Dr. Altuna Akalin

Neues Lehrbuch für computergestützte Genomik

„Computergestützte Genomik mit R“ heißt das neue Lehrbuch von MDC-Forscher Altuna Akalin. Der Bioinformatiker liefert darin nicht nur eine Einführung in die Genomik. Biolog*innen erfahren darin auch Schritt für Schritt, wie sie ihre eigenen Datensätze analysieren können.

Ob Anfänger*innen oder fortgeschrittene Nutzer*innen von R, einer der führenden Programmiersprachen zur Analyse großer Datensätze, die bei verschiedenen Arten von Gensequenzierung entstehen – „Computergestützte Genomik mit R“ bietet jedem etwas. Das Buch ist zugänglich und praxisorientiert, unabhängig vom wissenschaftlichen Hintergrund seiner Leserschaft.

Cover-Darstellung von "Computational Genomics With R" (Chapman & Hall/CRC Computational Biology)

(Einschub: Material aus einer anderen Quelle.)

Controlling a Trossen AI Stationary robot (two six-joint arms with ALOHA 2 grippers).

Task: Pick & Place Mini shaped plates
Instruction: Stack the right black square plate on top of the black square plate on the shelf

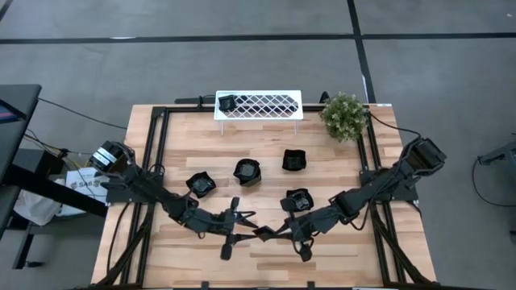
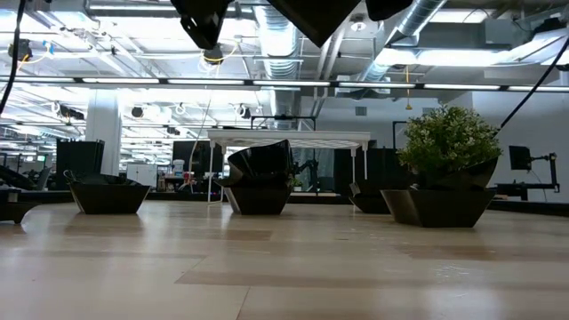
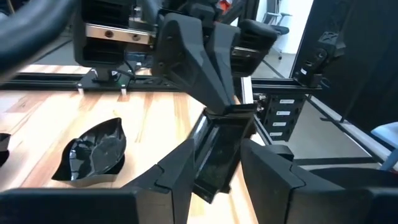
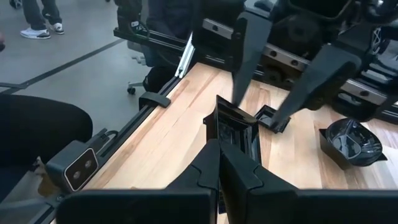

„Für uns war sehr wichtig, dass Leser*innen mit der Analyse eigener Daten so früh wie möglich beginnen können“, sagt Autor Dr. Altuna Akalin, der Leiter der Plattform für Bioinformatik und Omik-Datenwissenschaft am Max-Delbrück-Centrum für Molekulare Medizin in der Helmholtz-Gemeinschaft (MDC) ist. „Wir stellen Beispielcode zur Verfügung. Er erlaubt, sofort loszulegen und dann zu erweitern.“

Das Buch erscheint am 29. Dezember bei Chapman & Hall/CRC. Es beginnt mit einer Übersicht zu Genomik, Genregulation und Hochdurchsatz-Sequenzierung, was vor allem für Programmierer*innen ohne Hintergrund in Biologie nützlich sein dürfte. Der Rest des Buchs deckt Grundlegendes dazu ab, wie man verschiedene Arten Sequenzierungsdaten mit Hilfe von R analysiert, von der Darstellung der Daten in wissenschaftlichen Grafiken bis zu komplexeren Analysen, die mehrere Datenarten und unüberwachte Algorithmen integrieren. Je nach Erfahrungsgrad kann man entweder das gesamte Buch durcharbeiten oder zu einer bestimmten Art der Analyse springen und den dortigen Angaben folgen.

Ein interdisziplinäres Feld

Wir müssen mehr Wissenschaftler*innen ausbilden, die diese Art der Analyse beherrschen.
Dr. Altuna Akalin
Altuna Akalin Leiter der Technologie-Plattform "Bioinformatics and Omics Data Science"

Computergestützte Genomik ist ein höchst interdisziplinäres Feld, das Forschende aus Physik und Mathematik ebenso anzieht wie aus Biologie und Medizin. Dank jahrelanger Lehrerfahrung weiß Akalin, wo bei welchem Teil seines Publikums jeweils die Wissenslücken liegen. Er hat bereits dazu geschrieben – soviel, dass es ein ganzes Buch für seine Studierenden und Arbeitsgruppenmitglieder am Berliner Institut für Medizinische Systembiologie (BIMSB) des MDC füllen konnte. So war er gut gerüstet, als ihn der Verlag mit dem Lehrbuch beauftragte. Während der letzten zwei Jahre hat er das Manuskript überarbeitet, sichergestellt, dass Erklärungen so verständlich wie möglich sind und der gesamte Code auf dem neuesten Stand ist. Mitglieder seiner Arbeitsgruppe, Vedran Franke, Bora Uyar und Jonathan Ronen, haben drei neue Kapitel beigesteuert.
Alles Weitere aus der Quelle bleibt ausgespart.